_What is being asked_. Scan the records below for the line containing "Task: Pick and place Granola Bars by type" and the line containing "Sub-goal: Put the". Copy both, plus every line between, exactly.

_Collected data_.

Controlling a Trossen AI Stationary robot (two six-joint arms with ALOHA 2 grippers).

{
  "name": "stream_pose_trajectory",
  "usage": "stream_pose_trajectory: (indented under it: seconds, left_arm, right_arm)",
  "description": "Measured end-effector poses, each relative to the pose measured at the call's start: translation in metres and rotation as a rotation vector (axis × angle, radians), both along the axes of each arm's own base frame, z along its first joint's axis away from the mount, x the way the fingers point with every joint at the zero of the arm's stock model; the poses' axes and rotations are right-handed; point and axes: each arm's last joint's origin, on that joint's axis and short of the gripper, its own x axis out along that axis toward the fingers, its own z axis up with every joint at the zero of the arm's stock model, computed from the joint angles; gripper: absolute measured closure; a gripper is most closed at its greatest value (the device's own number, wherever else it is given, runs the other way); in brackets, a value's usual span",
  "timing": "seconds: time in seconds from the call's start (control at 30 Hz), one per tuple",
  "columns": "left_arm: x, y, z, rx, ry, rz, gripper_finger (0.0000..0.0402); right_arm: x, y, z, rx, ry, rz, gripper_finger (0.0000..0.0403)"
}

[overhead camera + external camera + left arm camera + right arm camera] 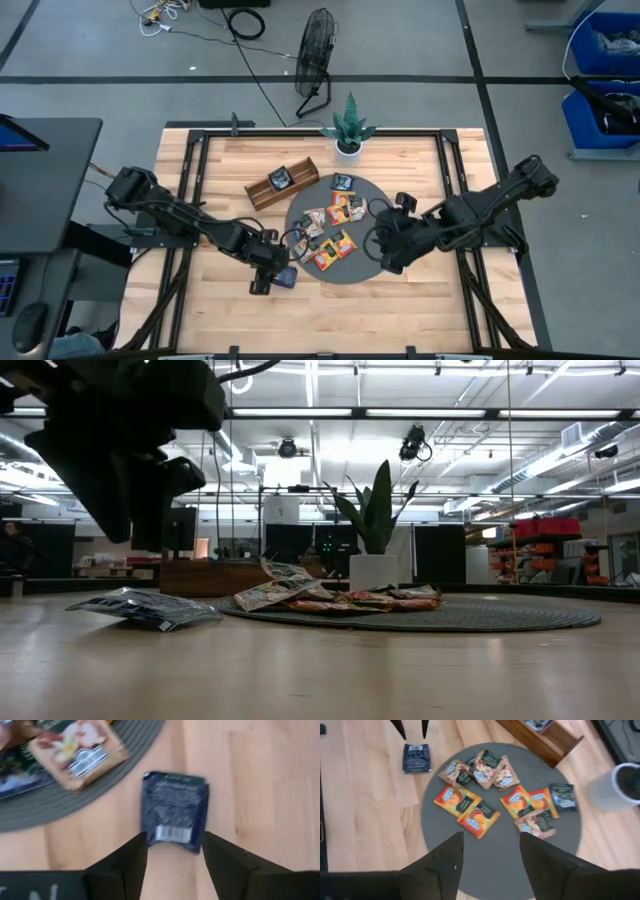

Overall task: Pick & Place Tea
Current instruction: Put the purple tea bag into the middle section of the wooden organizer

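This looks like a robotics lab or workshop: a wooden table (pixel 420 300) on a black metal frame stands on grey concrete floor. Loose cables (pixel 245 20), a floor fan (pixel 315 50), blue storage bins (pixel 605 50) and ceiling strip lights (pixel 330 412) surround it.

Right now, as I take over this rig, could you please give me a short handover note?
Left gripper: open, low over a dark blue sachet lying on the bare wood just off the grey mat; not gripped.
Right gripper: open, empty, above the mat's edge on its own side.
Tea: about nine sachets still on the mat, orange, pale and dark ones.
Wooden tray: behind the mat, with at least one dark sachet inside.
Done: that one filed, as far as I can see.
Left: the blue one, then the mat's pile.
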Motion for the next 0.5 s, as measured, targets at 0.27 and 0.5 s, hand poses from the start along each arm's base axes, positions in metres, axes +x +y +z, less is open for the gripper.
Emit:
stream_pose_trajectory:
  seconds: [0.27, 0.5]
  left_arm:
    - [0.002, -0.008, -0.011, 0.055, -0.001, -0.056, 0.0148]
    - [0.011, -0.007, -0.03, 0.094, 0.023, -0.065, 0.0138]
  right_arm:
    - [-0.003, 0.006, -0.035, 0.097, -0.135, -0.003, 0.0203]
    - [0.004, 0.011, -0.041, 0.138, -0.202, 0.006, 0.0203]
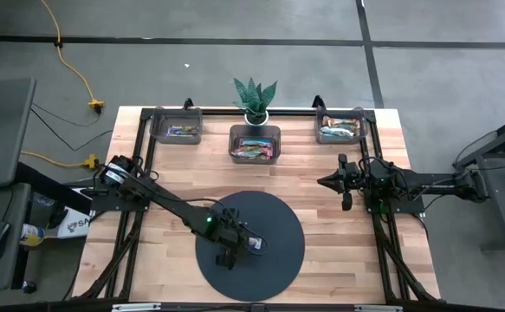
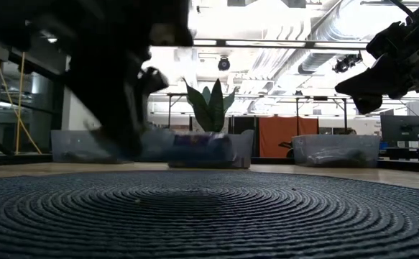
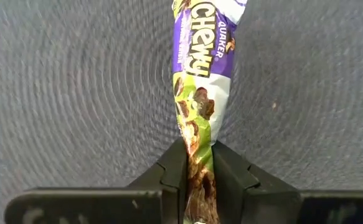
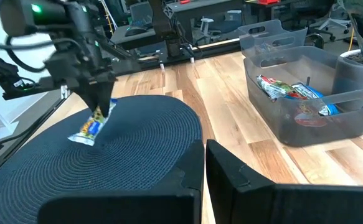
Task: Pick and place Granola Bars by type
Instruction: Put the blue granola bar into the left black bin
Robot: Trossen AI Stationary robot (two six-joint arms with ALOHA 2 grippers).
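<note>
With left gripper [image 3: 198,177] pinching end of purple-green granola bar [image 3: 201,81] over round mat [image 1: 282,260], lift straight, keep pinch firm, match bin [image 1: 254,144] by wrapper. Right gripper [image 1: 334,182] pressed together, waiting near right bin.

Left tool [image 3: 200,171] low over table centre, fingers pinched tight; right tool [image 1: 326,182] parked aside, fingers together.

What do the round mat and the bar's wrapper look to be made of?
Round mat: dark woven cord or fibre, matte; concentric ribbing shows. Granola bar pinched in the left gripper: thin glossy printed film, likely plastic foil; it creases and glints.
</note>
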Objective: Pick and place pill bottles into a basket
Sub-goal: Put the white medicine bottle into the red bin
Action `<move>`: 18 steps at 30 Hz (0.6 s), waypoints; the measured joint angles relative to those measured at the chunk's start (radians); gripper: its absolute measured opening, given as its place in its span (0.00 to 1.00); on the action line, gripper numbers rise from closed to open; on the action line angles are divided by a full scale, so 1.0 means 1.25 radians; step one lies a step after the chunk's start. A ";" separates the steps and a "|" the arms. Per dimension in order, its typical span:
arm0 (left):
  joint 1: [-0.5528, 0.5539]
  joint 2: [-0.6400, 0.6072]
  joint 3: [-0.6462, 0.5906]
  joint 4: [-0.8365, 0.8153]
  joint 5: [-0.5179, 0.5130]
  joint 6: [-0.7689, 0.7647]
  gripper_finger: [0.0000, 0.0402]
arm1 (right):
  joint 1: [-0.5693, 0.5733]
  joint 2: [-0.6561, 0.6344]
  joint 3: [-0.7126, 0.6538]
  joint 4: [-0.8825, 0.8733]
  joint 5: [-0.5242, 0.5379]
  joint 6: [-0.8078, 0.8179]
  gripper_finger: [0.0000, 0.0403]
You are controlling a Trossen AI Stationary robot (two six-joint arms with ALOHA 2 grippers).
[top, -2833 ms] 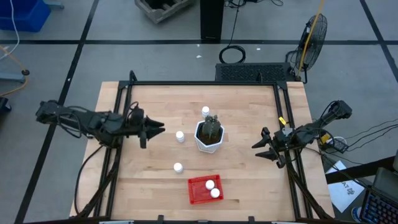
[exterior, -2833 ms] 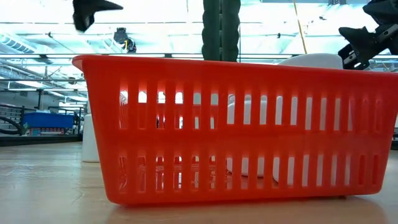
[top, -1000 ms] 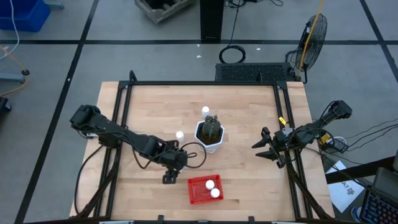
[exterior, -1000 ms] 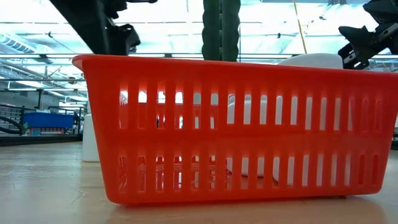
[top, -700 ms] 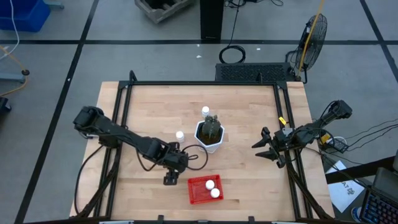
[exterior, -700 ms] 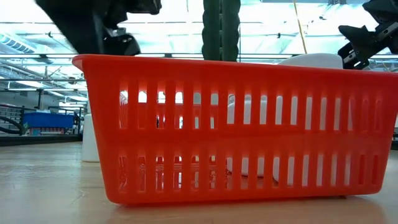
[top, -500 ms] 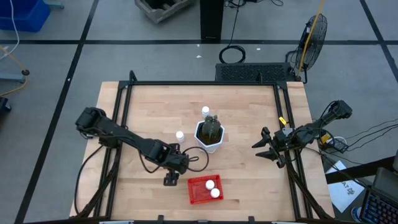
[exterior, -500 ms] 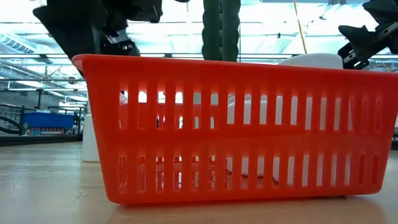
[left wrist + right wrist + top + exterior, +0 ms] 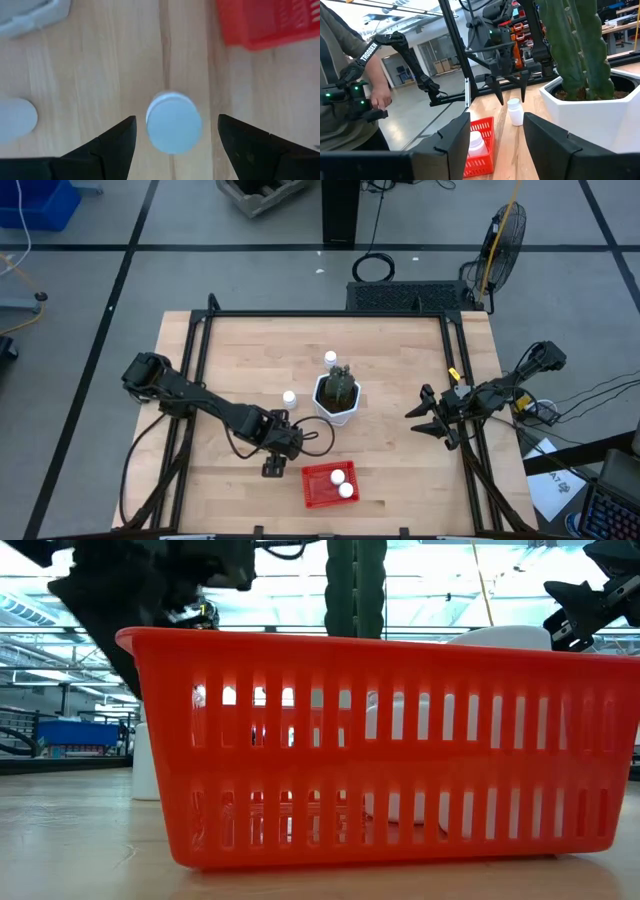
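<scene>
From above, the left tool (image 9: 273,467) hung over the counter (image 9: 400,380) just left of the basket (image 9: 316,492), where two bottles (image 9: 342,483) already lay. Two more stood loose — one (image 9: 289,397) left of the pot (image 9: 337,412), one (image 9: 330,358) behind it. The right tool (image 9: 423,421) waited at the counter's right edge.

At counter height the basket (image 9: 370,750) filled the view.

The left wrist view showed the fingers (image 9: 117,137) spread wide around a fifth bottle (image 9: 173,121), not yet gripped.

In the right wrist view the fingers (image 9: 455,135) stood apart, holding nothing. I judged the task under halfway — three bottles left.
</scene>
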 joint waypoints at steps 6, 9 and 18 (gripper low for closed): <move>0.000 0.000 -0.048 0.015 0.015 -0.023 0.70 | 0.000 0.000 0.000 0.000 0.000 0.000 0.43; 0.000 0.000 -0.049 0.032 0.016 -0.027 0.70 | 0.000 0.000 0.000 0.000 0.000 0.000 0.43; 0.006 0.000 -0.049 0.077 0.020 -0.031 0.70 | 0.000 0.000 0.000 0.000 0.000 0.000 0.43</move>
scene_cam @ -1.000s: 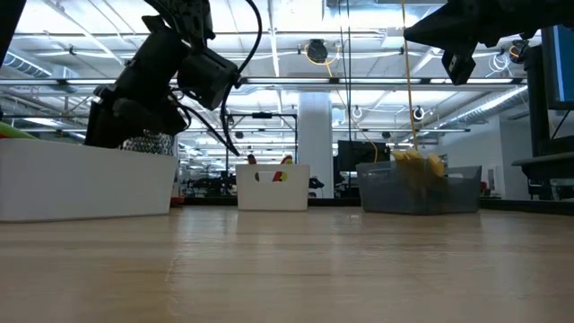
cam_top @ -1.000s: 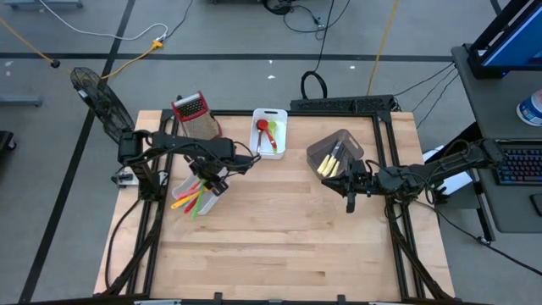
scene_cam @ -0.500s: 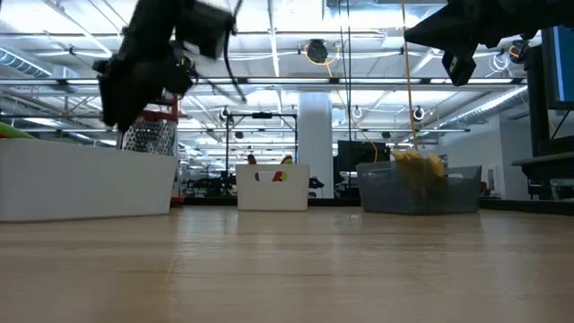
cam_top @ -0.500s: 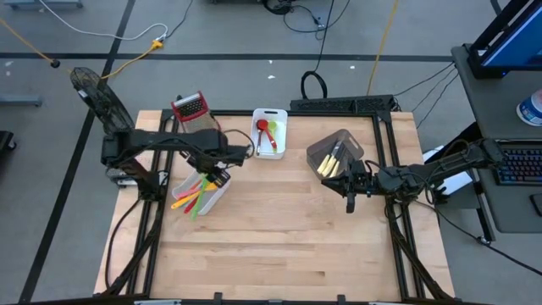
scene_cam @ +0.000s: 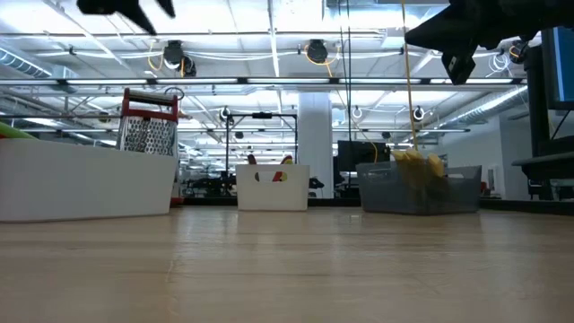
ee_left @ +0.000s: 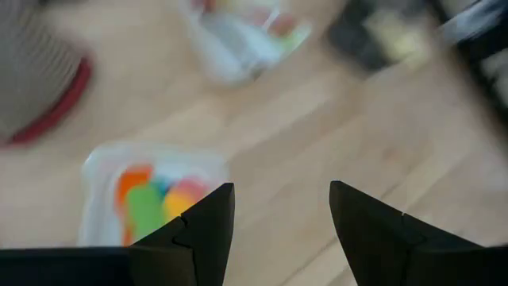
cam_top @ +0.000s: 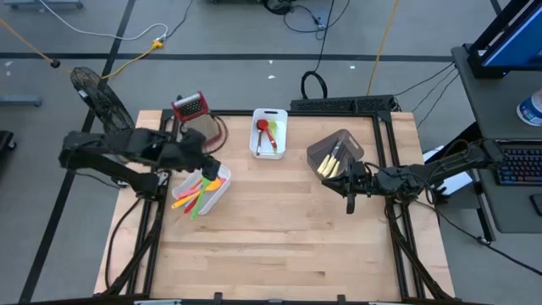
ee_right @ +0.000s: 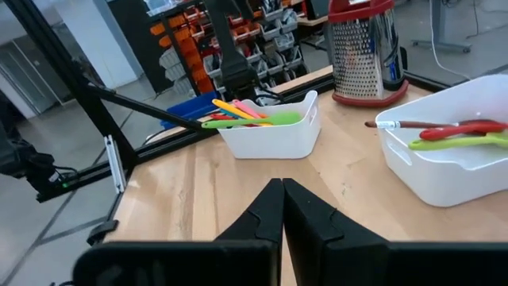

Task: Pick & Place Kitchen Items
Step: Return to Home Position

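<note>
Overhead and wrist views: utensils in three bins, both grippers empty

Left gripper (ee_left: 281, 187) — fingers spread wide, nothing between them — hangs above the table (cam_top: 279, 246), over the end of the left white bin (cam_top: 223, 181) nearest the box grater (cam_top: 190, 108). That bin holds a bundle of coloured utensils (cam_top: 193, 200): yellow, green, orange and pink, several jutting past the rim at its other end. The grater stands upright just beyond the bin, near the table's edge. Middle white bin (cam_top: 280, 119), at the same edge of the table, contains a red spoon (cam_top: 263, 127) with a green piece alongside it. Grey bin (cam_top: 317, 153), to the right of the middle bin, holds yellowish utensils (cam_top: 329, 163). Right gripper (ee_right: 282, 186) — fingers pressed together, holding nothing — hovers just beside the grey bin, above bare wood, well apart from the left arm.
</note>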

_Output of the task_.
Task: Pick and place Granola Bars by type
Instruction: Put the blue granola bar into the left black bin
Robot: Trossen AI Stationary robot (two six-joint arms with ALOHA 2 grippers).
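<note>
With left gripper [image 3: 198,177] pinching end of purple-green granola bar [image 3: 201,81] over round mat [image 1: 282,260], lift straight, keep pinch firm, match bin [image 1: 254,144] by wrapper. Right gripper [image 1: 334,182] pressed together, waiting near right bin.

Left tool [image 3: 200,171] low over table centre, fingers pinched tight; right tool [image 1: 326,182] parked aside, fingers together.

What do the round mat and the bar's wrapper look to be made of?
Round mat: dark woven cord or fibre, matte; concentric ribbing shows. Granola bar pinched in the left gripper: thin glossy printed film, likely plastic foil; it creases and glints.
</note>
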Objective: Pick and place pill bottles into a basket
Sub-goal: Put the white medicine bottle into the red bin

Nothing further is required for this exercise.